Your task is to retype, word for word, the lines from the start of the data through the line holding "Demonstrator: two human". Do not include the pictures.
+++ Dataset content +++
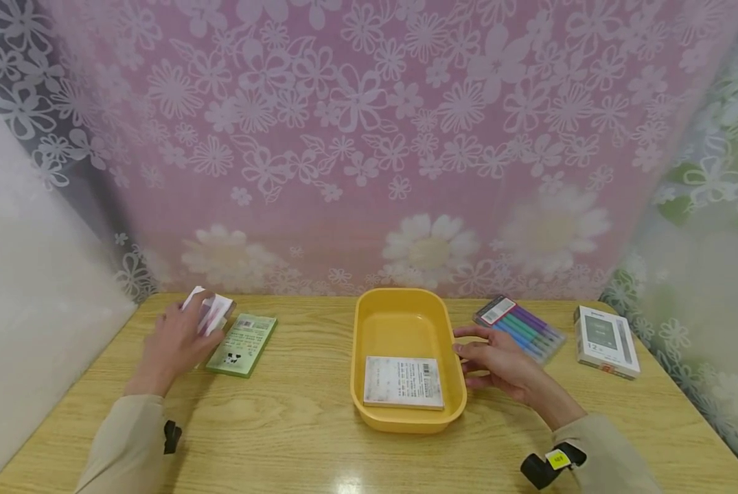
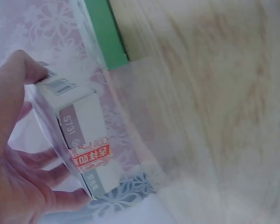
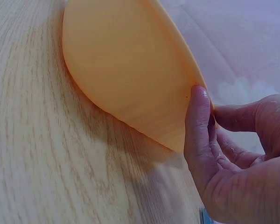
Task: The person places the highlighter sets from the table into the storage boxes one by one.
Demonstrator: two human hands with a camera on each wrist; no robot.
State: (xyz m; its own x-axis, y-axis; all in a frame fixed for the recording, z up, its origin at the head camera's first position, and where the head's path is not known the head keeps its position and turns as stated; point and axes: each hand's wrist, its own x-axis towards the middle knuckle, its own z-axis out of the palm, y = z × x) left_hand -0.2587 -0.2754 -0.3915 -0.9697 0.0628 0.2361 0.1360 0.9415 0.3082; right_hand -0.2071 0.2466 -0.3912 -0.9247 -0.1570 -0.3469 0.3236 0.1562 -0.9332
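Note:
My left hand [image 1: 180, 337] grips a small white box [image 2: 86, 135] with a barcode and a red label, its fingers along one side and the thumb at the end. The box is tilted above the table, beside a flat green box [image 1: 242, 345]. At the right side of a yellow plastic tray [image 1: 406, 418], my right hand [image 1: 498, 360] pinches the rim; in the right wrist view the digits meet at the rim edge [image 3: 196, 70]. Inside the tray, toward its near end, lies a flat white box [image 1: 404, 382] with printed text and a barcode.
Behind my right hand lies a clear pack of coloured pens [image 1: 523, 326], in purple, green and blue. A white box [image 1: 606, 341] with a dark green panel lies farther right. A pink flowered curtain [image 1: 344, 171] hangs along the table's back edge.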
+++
→ **Written answer**:
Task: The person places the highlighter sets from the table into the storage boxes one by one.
Demonstrator: two human hands with a camera on each wrist; no robot.

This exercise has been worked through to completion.